In the same year that Zinn was talking about standing on ledges, legendary dissident Noam Chomsky called on the enlightened among us to throw our values and goals out the door. Calling him “Bush-lite,” Chomsky argued that Kerry was a “fraction” better than his rival. Chomsky explained that there were “small differences” between Kerry and George W. Bush, but those small differences “can translate into large outcomes.”

If you have the patience to listen again in 2012 to these inanities during the folly called the “presidential race,” you’ll be hearing the exact same arguments coming out of the mouths of people who you generally respect but who, as we now know, have no desire to see real positive change happen in their lifetimes or the lifetimes of their children or their grandchildren.

Instead, it’s time to look forward, as the legions of Occupiers and their sympathizers are doing. In her wonderful book Anarchism and its Aspirations,” Cindy Milstein dissects the ruling elite’s version of “democracy,” also known as representative democracy:

“What gets dubbed democracy, then, is mere representation, and the best that progressives and the leftists can advocate for within the confines of this prepackaged definition are improved versions of a fundamentally flawed system.”

By participating in federal electoral politics, one is essentially giving his or her blessing to a repressive institution that sets up sham elections as a distraction to prevent real change. What the Occupy movement has done and will do in 2012—which is setting up to be the most revolutionary year in decades—is, as Milstein explains, “participate in the present in the ways that they would like to participate, much more fully and with much more self-determination, in the future.”

The Occupy movement has pushed beyond what Milstein calls the “oppositional character of the direct action movement by infusing it with a reconstructive vision.” That’s what we’re seeing across the United States and around the world in the actions of the Occupy movements and the revolutions for freedom. In the minds of the Occupy movement and other people engaged in radical change, sham electoral politics are history. Instead, as Milstein explains, a growing number of people are now determined to translate movement structures into “institutions that embody the good society; in short, cultivating direct democracy in the places we call home.”

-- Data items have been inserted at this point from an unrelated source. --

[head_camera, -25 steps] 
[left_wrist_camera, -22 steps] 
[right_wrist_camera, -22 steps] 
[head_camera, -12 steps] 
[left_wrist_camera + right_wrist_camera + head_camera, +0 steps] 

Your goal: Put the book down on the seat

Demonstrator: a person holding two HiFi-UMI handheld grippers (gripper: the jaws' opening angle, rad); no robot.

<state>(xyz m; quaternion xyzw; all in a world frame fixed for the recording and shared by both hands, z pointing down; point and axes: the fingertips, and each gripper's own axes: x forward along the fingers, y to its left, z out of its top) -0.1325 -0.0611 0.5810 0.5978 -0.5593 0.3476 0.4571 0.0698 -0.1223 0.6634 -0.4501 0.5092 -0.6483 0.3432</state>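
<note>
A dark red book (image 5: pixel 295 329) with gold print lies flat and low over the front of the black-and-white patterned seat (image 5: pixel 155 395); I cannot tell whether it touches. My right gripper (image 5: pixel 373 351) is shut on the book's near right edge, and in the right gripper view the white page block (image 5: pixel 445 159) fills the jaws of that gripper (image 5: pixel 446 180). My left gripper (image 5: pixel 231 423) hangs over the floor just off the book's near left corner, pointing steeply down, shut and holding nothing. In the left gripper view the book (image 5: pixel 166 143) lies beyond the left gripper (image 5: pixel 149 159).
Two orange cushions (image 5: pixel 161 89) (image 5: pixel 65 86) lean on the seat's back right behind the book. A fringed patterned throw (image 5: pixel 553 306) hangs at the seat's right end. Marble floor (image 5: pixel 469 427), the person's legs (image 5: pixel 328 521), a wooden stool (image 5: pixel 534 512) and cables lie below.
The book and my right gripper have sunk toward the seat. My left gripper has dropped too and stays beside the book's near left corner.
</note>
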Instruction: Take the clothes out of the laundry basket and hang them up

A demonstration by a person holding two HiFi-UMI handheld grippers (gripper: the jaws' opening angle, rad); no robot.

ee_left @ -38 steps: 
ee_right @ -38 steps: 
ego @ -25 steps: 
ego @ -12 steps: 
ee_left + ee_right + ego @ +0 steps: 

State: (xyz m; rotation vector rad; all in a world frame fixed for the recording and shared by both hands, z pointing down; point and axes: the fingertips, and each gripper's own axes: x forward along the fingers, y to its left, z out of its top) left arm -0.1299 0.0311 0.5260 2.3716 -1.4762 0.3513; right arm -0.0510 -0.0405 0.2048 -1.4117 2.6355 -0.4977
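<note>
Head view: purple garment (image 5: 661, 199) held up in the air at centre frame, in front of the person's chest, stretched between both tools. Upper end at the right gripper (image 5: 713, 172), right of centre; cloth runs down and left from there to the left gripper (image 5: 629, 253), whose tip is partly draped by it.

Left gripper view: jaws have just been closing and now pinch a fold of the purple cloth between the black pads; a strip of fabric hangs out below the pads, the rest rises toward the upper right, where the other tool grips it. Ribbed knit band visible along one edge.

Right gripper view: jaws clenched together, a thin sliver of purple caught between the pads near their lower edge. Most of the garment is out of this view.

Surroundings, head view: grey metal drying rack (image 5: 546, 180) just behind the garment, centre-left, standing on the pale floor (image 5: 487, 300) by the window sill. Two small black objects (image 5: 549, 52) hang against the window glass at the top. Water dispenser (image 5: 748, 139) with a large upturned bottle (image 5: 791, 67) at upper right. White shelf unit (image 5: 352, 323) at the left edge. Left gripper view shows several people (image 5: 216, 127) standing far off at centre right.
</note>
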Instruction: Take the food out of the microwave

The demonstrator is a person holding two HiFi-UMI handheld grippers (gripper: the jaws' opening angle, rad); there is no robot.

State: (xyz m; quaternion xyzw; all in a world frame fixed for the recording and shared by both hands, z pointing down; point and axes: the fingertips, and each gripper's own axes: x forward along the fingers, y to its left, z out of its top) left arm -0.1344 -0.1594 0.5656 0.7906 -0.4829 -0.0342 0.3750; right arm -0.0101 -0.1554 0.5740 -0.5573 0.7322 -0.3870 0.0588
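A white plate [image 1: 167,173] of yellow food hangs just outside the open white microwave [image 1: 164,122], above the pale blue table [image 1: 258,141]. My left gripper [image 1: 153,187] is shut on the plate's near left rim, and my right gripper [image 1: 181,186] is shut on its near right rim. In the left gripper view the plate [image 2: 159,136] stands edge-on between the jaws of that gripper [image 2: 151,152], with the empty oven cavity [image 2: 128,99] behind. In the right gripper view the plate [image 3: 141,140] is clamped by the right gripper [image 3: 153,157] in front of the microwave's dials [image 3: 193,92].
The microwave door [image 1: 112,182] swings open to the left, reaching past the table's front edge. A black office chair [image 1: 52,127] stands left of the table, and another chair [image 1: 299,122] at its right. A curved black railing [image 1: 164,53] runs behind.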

These actions will not be taken lightly by the ruling elite. That’s why 2012 will be such a revolutionary year. Because it will be the year that people, emboldened by the Occupy movement’s success in 2011, will go to even greater lengths to take power into their own hands, causing the ruling elite to ponder new ways to curb the movement’s momentum. As Milstein explains: “It is time to move from protest to politics, from shutting down streets to opening up public space, from demanding scraps from those few in power to holding power firmly in our hands.”